Things which we throw away are quite obviously things which have no value to us. That’s why we throw them away. But they really do insist upon this point:
£13 billion of food was wasted in the UK in 2015, approximately 7.3 million tonnes.
WRAP told us that most consumers were unaware of the amount of food that they wasted.
The average household lost £470 a year because of avoidable food waste, whilst those with
children incurred a loss of £700, with the average person in the UK losing £200 a year.

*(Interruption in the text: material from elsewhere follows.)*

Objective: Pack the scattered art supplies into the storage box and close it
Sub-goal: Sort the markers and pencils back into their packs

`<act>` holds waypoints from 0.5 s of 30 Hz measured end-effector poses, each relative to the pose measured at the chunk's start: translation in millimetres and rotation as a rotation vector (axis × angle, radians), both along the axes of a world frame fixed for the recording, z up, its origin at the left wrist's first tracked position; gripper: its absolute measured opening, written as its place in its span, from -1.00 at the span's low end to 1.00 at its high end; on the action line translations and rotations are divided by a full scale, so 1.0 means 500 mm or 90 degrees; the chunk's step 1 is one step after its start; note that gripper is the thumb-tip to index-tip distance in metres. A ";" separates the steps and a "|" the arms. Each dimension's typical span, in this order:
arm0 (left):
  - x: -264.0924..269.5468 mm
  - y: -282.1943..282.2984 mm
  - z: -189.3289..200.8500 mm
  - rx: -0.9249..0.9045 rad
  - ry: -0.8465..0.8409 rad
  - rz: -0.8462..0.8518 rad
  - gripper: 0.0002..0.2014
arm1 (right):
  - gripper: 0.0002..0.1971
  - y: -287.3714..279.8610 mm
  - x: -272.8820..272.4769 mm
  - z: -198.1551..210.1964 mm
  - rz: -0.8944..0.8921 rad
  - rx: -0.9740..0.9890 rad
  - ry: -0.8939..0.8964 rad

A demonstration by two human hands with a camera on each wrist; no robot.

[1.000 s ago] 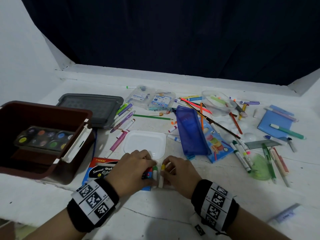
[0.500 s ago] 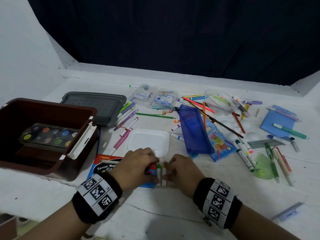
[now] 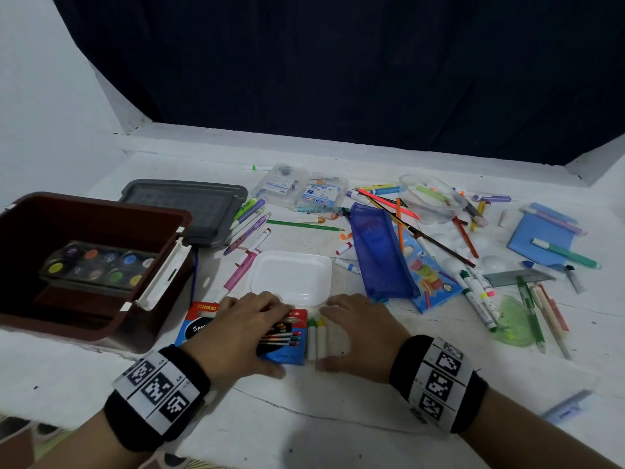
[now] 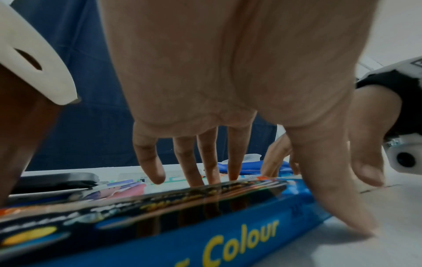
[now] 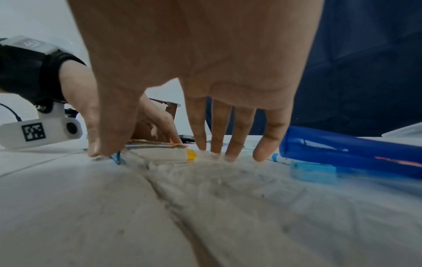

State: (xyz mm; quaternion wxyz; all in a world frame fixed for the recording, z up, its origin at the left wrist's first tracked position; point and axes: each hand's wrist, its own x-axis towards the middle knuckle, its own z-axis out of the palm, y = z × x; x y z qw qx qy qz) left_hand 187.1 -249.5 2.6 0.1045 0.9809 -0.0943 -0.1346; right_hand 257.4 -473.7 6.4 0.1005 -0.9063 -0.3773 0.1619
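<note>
Your fingers of the left hand are reaching straight down onto the pencil box, which is reading "NIKKI" at its top corner and "Colour" along its blue side. Your right hand is lying just right of that box, fingers straight, touching the table beside two markers, gripping nothing. Left of the pencil box, the storage box is sitting open, holding a paint set.
</note>
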 end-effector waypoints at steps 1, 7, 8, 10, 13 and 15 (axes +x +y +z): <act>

Wrap is the organisation which has suggested that we should freeze our potato peelings so that they don’t rot and stink in the two weeks between the local council coming around to empty the food waste bins. These are not people being either serious nor adult about the point under discussion. Filling the freezer with iced vodka rather than peelings is a better use of energy concerning potato products for many. And this is without even thinking about the value of time. Minimum wage is heading for £8 an hour these days, meaning that the annual £200 is 30 minutes a week of our time. Is it worth 30 minutes of your time each week to ensure that no scrap is left unconsumed? No, quite, we’ve all got better things to do with that one and only properly constrained and limited resource, our lifespan, don’t we?
It does get worse though, they’re not even aware of how efficient we already are:
Food waste is a global public policy issue. The Food and Agriculture Organisation
of the United Nations (FAO) estimates that one-third of food produced for human
consumption is lost or wasted globally, which amounts to approximately 1.3 billion tonnes
WRAP estimates that, by weight, household food waste makes up 71% of the UK
post-farmgate total, with manufacturing contributing 17% of food waste, the hospitality
and food service 9% and retail 2%.
The FAO number is really talking about the appalling waste in the retail logistics of food transport and storage in poor countries. As the WRAP numbers show we’ve largely conquered that. We can examine this another way too. The retail grocery market is heading for £200 billion a year. We’re apparently wasting £13 billion of that across the system, £10 billion in households. Our wastage rate is thus, even by their own calculations, 5% or so. And everyone really should know about the prospect of diminishing marginal returns.
But there is still that truly important economic point they’re not getting. Because we are throwing this food away it, by definition, has no value to us. So, how can the food waste be worth £10 billion?